### Activity
Write out every line of the material as it stands, apart from the pictures.

BEGIN Collected data

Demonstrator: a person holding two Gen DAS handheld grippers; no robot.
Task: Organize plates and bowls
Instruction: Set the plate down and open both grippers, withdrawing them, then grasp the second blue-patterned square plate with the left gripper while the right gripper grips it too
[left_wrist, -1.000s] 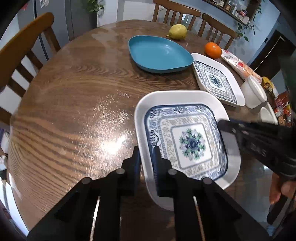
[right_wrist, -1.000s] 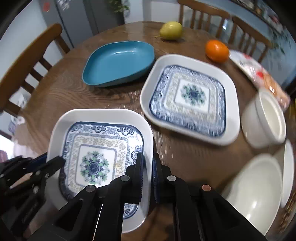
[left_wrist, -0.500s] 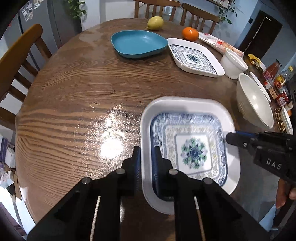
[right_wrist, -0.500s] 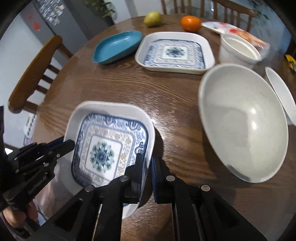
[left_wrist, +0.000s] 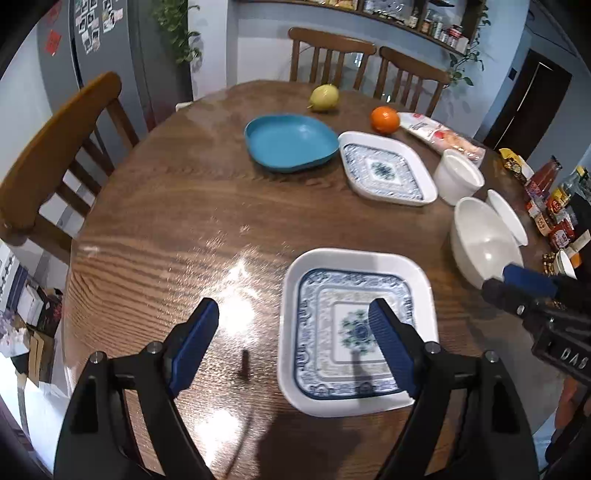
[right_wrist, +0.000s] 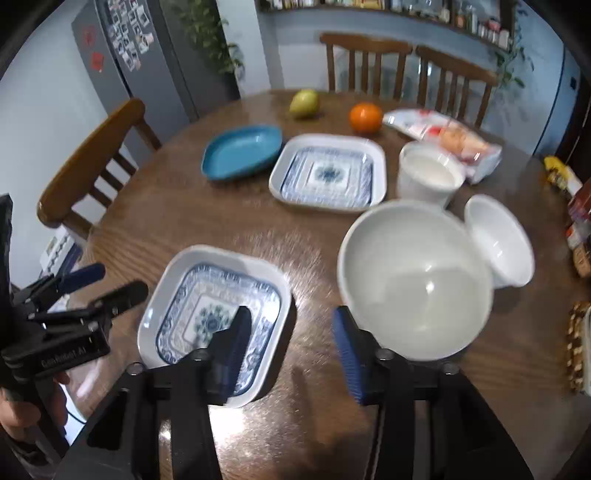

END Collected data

### Finished task
Demonstrator: a person holding two Gen DAS handheld grippers; no robot.
Task: Organize plates and bowls
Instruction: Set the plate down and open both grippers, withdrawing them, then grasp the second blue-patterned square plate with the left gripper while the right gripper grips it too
[left_wrist, -1.000s] 
[right_wrist, -1.000s] 
[left_wrist, -0.500s] 
[right_wrist, -0.500s] 
[left_wrist, +0.000s] 
[right_wrist, +0.000s] 

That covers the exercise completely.